Problem to work on: When you transcribe the listing that follows, keep every line exact and skip any picture.

BEGIN

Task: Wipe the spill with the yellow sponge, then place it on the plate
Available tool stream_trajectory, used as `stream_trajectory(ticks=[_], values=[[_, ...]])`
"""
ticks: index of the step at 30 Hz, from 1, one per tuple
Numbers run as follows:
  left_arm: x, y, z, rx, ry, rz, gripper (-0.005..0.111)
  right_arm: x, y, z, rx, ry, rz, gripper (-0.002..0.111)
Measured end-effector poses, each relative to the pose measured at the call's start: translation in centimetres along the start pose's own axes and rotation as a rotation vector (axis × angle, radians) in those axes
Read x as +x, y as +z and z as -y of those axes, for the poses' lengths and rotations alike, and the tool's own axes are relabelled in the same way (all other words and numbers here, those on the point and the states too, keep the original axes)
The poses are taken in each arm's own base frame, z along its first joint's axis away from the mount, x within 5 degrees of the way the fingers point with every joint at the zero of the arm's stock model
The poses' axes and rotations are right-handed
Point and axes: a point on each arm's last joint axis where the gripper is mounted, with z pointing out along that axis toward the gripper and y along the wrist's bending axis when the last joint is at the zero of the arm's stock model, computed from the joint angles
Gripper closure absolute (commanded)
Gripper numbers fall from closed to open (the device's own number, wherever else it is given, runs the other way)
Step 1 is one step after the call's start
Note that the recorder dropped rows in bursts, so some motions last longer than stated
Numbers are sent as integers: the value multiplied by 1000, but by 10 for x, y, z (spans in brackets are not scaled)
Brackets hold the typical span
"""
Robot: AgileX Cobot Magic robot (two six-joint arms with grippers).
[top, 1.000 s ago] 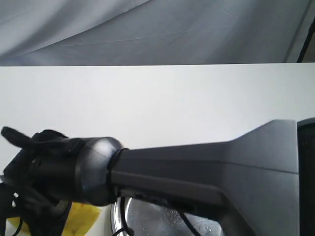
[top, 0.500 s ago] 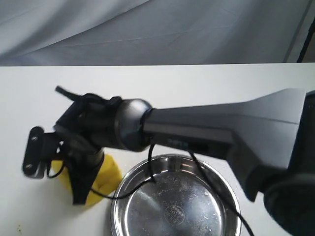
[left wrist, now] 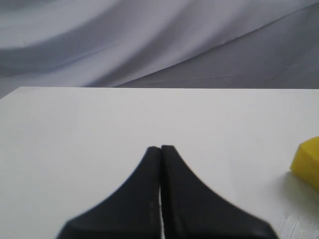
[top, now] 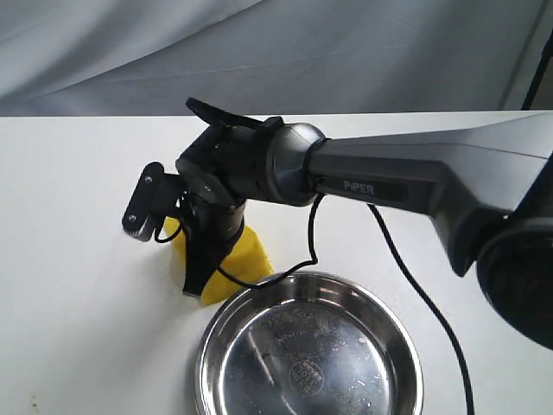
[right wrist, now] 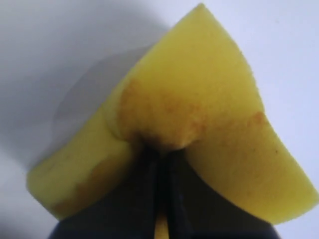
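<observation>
White table (top: 69, 328) fills most of the exterior view, and we see the steel plate (top: 346, 346) at bottom centre. Just upper left of its rim is the sponge (top: 248, 255), pinched deep between our right gripper's (right wrist: 162, 164) nearly closed fingers. Our left gripper (left wrist: 160, 148) has its fingers pressed together on nothing.

Dark grey arm (top: 449, 173), white PiPER lettering (top: 360, 186) (small), glossy rounded joint (top: 289, 164), black cable (top: 406, 277), black left pincer (left wrist: 160, 148)

Spreading beneath and ahead of left gripper (left wrist: 160, 148) fingers (left wrist: 144, 199): white table (left wrist: 75, 129). Hanging beyond fingertips, behind table's far edge: grey cloth backdrop (left wrist: 149, 40), draping in soft diagonal folds, meeting table along straight line.
</observation>
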Motion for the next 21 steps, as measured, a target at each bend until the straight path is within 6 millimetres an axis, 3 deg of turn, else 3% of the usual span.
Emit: stream_trajectory(ticks=[3,8,13,16,21], values=[[0,0,0,0,0,0,107,-13,-4,-23,-83,-102,50,108],[0,0,0,0,0,0,107,-46,-20,-94,-245,-301,163,108],[0,0,0,0,0,0,107,-62,-33,-144,-286,-467,205,108],[0,0,0,0,0,0,107,-64,-35,-153,-259,-525,208,108],[0,0,0,0,0,0,107,-63,-31,-136,-201,-429,202,108]])
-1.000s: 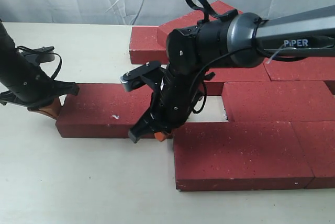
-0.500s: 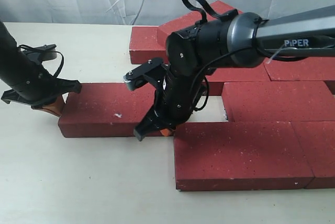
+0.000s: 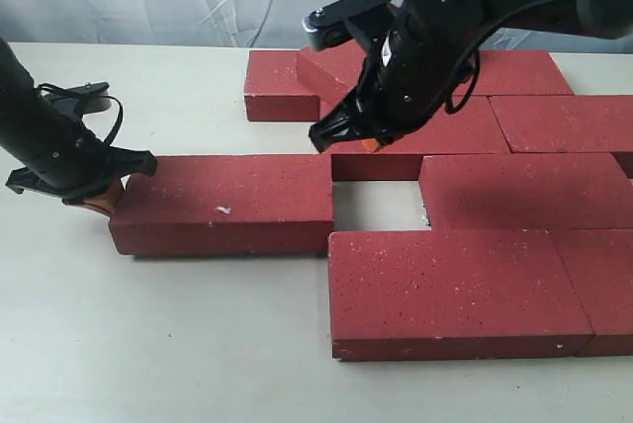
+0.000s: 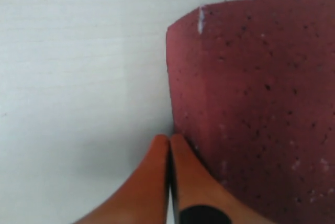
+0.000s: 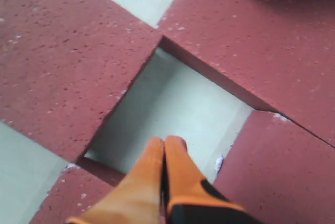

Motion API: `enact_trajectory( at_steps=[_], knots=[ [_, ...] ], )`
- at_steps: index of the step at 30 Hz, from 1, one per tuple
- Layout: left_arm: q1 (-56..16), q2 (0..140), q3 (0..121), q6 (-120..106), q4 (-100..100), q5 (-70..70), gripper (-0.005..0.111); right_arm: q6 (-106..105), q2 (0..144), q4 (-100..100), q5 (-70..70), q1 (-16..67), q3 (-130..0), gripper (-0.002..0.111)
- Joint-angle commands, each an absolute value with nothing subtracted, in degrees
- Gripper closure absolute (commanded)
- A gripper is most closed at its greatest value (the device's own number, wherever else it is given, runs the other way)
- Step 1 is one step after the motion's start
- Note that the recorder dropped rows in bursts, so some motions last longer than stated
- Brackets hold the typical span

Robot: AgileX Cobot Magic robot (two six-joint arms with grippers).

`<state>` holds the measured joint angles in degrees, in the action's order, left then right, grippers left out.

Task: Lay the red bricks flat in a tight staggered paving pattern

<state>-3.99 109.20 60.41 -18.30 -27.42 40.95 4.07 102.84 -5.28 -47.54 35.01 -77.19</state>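
Several red bricks (image 3: pixel 450 290) lie flat on the pale table (image 3: pixel 148 344), most of them packed in staggered rows at the right. We see one chipped brick (image 3: pixel 227 201) lying lengthwise at the left end of the middle row, with a small white chip (image 3: pixel 222 210) on its top face. Its right end sits just beside the far left corner of the near row. Between it and the next middle-row brick (image 3: pixel 524 191) we see a square gap (image 3: pixel 376 206) of bare table. The left gripper (image 3: pixel 99 198) sits low at the table, its orange fingers (image 4: pixel 183 177) pressed together with nothing between them. Their tips rest against the left end of the chipped brick. The right gripper (image 3: pixel 368 143) hangs in the air over the far rows, just beyond the gap. Its orange fingers (image 5: pixel 180 174) are also pressed together and hold nothing. In the right wrist view we look down past those fingers into the gap, with brick faces framing it on every side.
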Motion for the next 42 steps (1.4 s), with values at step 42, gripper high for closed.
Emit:
enact_trajectory(
  at_steps=[42],
  knots=[
    [-5.9,108.7,60.0,-16.3,-30.3,42.8,0.107,1.2,104.1,3.8,-42.6,31.0,-74.0,0.109]
  ],
)
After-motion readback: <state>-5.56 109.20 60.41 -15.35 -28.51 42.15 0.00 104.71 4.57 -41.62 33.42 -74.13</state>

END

Reply:
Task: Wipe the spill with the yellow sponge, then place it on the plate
Available tool stream_trajectory, used as `stream_trajectory(ticks=[_], values=[[_, ...]])`
"""
ticks: index of the step at 30 Hz, from 1, one per tuple
Numbers run as follows:
  left_arm: x, y, z, rx, ry, rz, gripper (-0.005..0.111)
  right_arm: x, y, z, rx, ry, rz, gripper (-0.002..0.111)
Measured end-effector poses, each relative to the pose measured at the call's start: translation in centimetres along the start pose's own axes and rotation as a rotation vector (axis × angle, radians) in those axes
Read x as +x, y as +z and z as -y of those axes, for the poses' lengths and rotations alike, and the tool's own axes are relabelled in the same way (all other words and numbers here, those on the point and the states too, keep the original axes)
The poses are taken in each arm's own base frame, z along its first joint's axis away from the mount, x within 5 degrees of the way the fingers point with every joint at the zero of the arm's stock model
The poses' axes and rotations are right-handed
Point and axes: a point on each arm's last joint axis where the gripper is mounted, with z pointing out along that axis toward the gripper and y along the wrist's bending axis when the last joint is at the zero of the arm's stock model, computed from the joint angles
Gripper closure absolute (commanded)
Gripper numbers fall from closed to open (the device's own number, wherever else it is given, runs the other way)
Step 1 is one step after the call's start
Note that the recorder dropped rows in bursts, so some motions last longer than stated
Numbers are sent as integers: the value multiplied by 1000, but by 10 for x, y, z (spans in brackets are not scaled)
Brackets hold the typical span
"""
Robot: AgileX Cobot Magic robot (two six-joint arms with grippers).
[top, 1.000 s ago] 
[top, 0.500 s ago] 
[left wrist, now] 
[top, now] 
[right wrist, now] 
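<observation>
White table (top: 69, 328) fills most of the exterior view, and we see the steel plate (top: 346, 346) at bottom centre. Just upper left of its rim is the sponge (top: 248, 255), pinched deep between our right gripper's (right wrist: 162, 164) nearly closed fingers. Our left gripper (left wrist: 160, 148) has its fingers pressed together on nothing.

Dark grey arm (top: 449, 173), white PiPER lettering (top: 360, 186) (small), glossy rounded joint (top: 289, 164), black cable (top: 406, 277), black left pincer (left wrist: 160, 148)

Spreading beneath and ahead of left gripper (left wrist: 160, 148) fingers (left wrist: 144, 199): white table (left wrist: 75, 129). Hanging beyond fingertips, behind table's far edge: grey cloth backdrop (left wrist: 149, 40), draping in soft diagonal folds, meeting table along straight line.
</observation>
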Motion for the next 21 steps, as measured, a target at each bend until the straight path is within 6 millimetres an axis, 3 deg of turn, else 3% of the usual span.
Emit: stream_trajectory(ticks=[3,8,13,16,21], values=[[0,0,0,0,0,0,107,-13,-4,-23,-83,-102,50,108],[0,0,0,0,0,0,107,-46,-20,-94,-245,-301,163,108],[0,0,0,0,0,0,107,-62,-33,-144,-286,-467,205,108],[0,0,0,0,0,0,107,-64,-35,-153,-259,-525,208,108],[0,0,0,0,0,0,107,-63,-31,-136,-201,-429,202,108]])
-1.000s: 
-0.500s: 
+0.000s: 
+0.000s: 
+0.000s: 

Motion API: `enact_trajectory( at_steps=[_], knots=[ [_, ...] ], )`
- at_steps: index of the step at 30 Hz, from 1, one per tuple
- Layout: left_arm: q1 (-56..16), q2 (0..140), q3 (0..121), q6 (-120..106), q4 (-100..100), q5 (-70..70), gripper (-0.005..0.111); right_arm: q6 (-106..105), q2 (0..144), q4 (-100..100), q5 (-70..70), q1 (-16..67), q3 (-130..0), gripper (-0.002..0.111)
- Joint-angle commands, each an absolute value with nothing subtracted, in degrees
- Gripper closure absolute (commanded)
- A gripper is most closed at its greatest value (the device's own number, wherever else it is given, runs the other way)
- Step 1 is one step after the motion's start
- Note that the recorder dropped rows in bursts, so some motions last longer than stated
- Brackets hold the typical span

Robot: AgileX Cobot Magic robot (two six-joint arms with grippers).

`<state>` holds the measured joint angles in degrees, in the action's order, left then right, grippers left out.

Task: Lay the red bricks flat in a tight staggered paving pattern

<state>-3.99 109.20 60.41 -18.30 -27.42 40.95 4.07 102.84 -5.28 -47.54 35.01 -77.19</state>
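Several red bricks (image 3: pixel 450 290) lie flat on the pale table (image 3: pixel 148 344), most of them packed in staggered rows at the right. We see one chipped brick (image 3: pixel 227 201) lying lengthwise at the left end of the middle row, with a small white chip (image 3: pixel 222 210) on its top face. Its right end sits just beside the far left corner of the near row. Between it and the next middle-row brick (image 3: pixel 524 191) we see a square gap (image 3: pixel 376 206) of bare table. The left gripper (image 3: pixel 99 198) sits low at the table, its orange fingers (image 4: pixel 183 177) pressed together with nothing between them. Their tips rest against the left end of the chipped brick. The right gripper (image 3: pixel 368 143) hangs in the air over the far rows, just beyond the gap. Its orange fingers (image 5: pixel 180 174) are also pressed together and hold nothing. In the right wrist view we look down past those fingers into the gap, with brick faces framing it on every side.
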Motion for the next 42 steps (1.4 s), with values at step 42, gripper high for closed.
Emit:
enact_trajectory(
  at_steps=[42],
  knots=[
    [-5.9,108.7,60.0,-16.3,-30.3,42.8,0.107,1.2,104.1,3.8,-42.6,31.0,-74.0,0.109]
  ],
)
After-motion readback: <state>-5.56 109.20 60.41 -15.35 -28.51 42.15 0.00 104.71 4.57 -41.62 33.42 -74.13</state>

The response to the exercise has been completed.